Rose se miró de arriba abajo con tristeza, desde su camiseta ligeramente sudada hasta sus pantorrillas tatuadas con la grasa de la cadena de la bicicleta.

—Eres demasiado amable.

—¿Te gustaría cenar conmigo el viernes? —propuso Simon.

Rose se quedó helada.

—Sé que he sido un poco brusco —reconoció Simon—. Supongo que es el resultado de facturar cada hora; te limitas a soltar lo que tienes que decir, porque el tiempo corre.

—¿No tenías novia? —inquirió Rose—. ¿No se fue a Harvard?

—Tenía —contestó Simon—. Aquello no funcionaba.

—¿Por qué no?

Simon reflexionó.

—No tenía mucho sentido del humor, y el asunto ése de Harvard… en fin, supongo que no me veía a mí mismo al lado de una mujer que llamaba a su periodo la marea carmesí.

Rose resopló. La camarera se llevó sus platos y les puso delante las cartas de los postres. Él apenas si les echó un vistazo.

—Tarta de manzana tibia —anunció—. ¿Nos la partimos?

Simon le sonrió y ella se percató de que, pese a que era bajo y suavemente ovoide, y a que estaba más o menos tan lejos de parecerse a Jim como lo estaba Saks, en la Quinta Avenida, de Kmart, tenía que reconocer que era divertido. Y también simpático. En cierto modo, atractivo.
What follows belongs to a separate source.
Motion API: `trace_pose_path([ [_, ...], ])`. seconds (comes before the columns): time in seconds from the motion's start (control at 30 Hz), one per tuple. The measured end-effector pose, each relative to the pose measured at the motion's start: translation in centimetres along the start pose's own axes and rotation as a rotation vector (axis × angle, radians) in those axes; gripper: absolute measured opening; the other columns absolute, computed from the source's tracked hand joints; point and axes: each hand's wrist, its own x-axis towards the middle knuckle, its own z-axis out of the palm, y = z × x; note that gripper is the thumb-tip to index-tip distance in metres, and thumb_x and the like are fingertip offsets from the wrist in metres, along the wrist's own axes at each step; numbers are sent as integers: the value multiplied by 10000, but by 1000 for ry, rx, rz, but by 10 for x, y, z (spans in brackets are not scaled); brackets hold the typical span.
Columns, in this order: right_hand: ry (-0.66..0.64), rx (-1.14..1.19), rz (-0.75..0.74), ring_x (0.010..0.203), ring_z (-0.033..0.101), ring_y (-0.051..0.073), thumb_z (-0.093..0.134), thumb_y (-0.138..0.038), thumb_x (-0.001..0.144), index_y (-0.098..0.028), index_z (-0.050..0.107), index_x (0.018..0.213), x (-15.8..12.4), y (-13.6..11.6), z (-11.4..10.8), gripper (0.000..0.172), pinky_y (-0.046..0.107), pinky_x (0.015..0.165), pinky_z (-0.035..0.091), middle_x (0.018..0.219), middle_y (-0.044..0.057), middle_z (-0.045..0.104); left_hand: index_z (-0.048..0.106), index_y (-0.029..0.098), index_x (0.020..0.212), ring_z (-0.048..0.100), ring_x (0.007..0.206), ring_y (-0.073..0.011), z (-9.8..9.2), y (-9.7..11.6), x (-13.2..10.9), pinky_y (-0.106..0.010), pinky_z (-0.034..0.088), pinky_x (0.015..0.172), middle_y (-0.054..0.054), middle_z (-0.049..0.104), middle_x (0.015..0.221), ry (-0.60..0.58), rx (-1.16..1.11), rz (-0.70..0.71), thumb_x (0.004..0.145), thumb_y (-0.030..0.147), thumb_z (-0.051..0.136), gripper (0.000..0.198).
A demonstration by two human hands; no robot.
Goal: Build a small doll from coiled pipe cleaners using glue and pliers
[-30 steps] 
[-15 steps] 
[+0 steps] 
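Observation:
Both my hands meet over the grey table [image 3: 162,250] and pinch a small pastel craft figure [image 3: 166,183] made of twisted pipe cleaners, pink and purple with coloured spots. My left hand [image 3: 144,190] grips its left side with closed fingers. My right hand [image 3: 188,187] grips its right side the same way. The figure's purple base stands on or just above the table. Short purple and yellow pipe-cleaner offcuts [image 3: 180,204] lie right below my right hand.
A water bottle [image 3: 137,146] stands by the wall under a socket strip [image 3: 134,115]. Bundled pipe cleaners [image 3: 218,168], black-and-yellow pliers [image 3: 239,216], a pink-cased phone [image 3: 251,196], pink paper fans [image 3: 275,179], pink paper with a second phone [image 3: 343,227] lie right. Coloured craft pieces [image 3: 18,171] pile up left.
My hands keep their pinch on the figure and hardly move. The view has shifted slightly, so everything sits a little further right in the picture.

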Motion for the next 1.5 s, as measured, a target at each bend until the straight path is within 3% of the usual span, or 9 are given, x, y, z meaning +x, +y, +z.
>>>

Aunque no le atraía, claro que no, pensó enseguida, pero aun así…

Mientras tanto, Simon la miraba fijamente, expectante, tarareando el estribillo de lo que Rose reconoció como Lawyers In Love.

—Entonces ¿qué? ¿Cenamos?

—¿Por qué no? —repuso Rose.

—Esperaba una respuesta un poco más efusiva que ésa —protestó Simon Stein con frialdad.

Rose le sonrió.

—Entonces bueno.

—¡Pero si hasta sonríe! —exclamó Simon; y cuando la camarera trajo la tarta, dijo—: Necesitaremos un poco de helado para poner encima. ¡Estamos de celebración!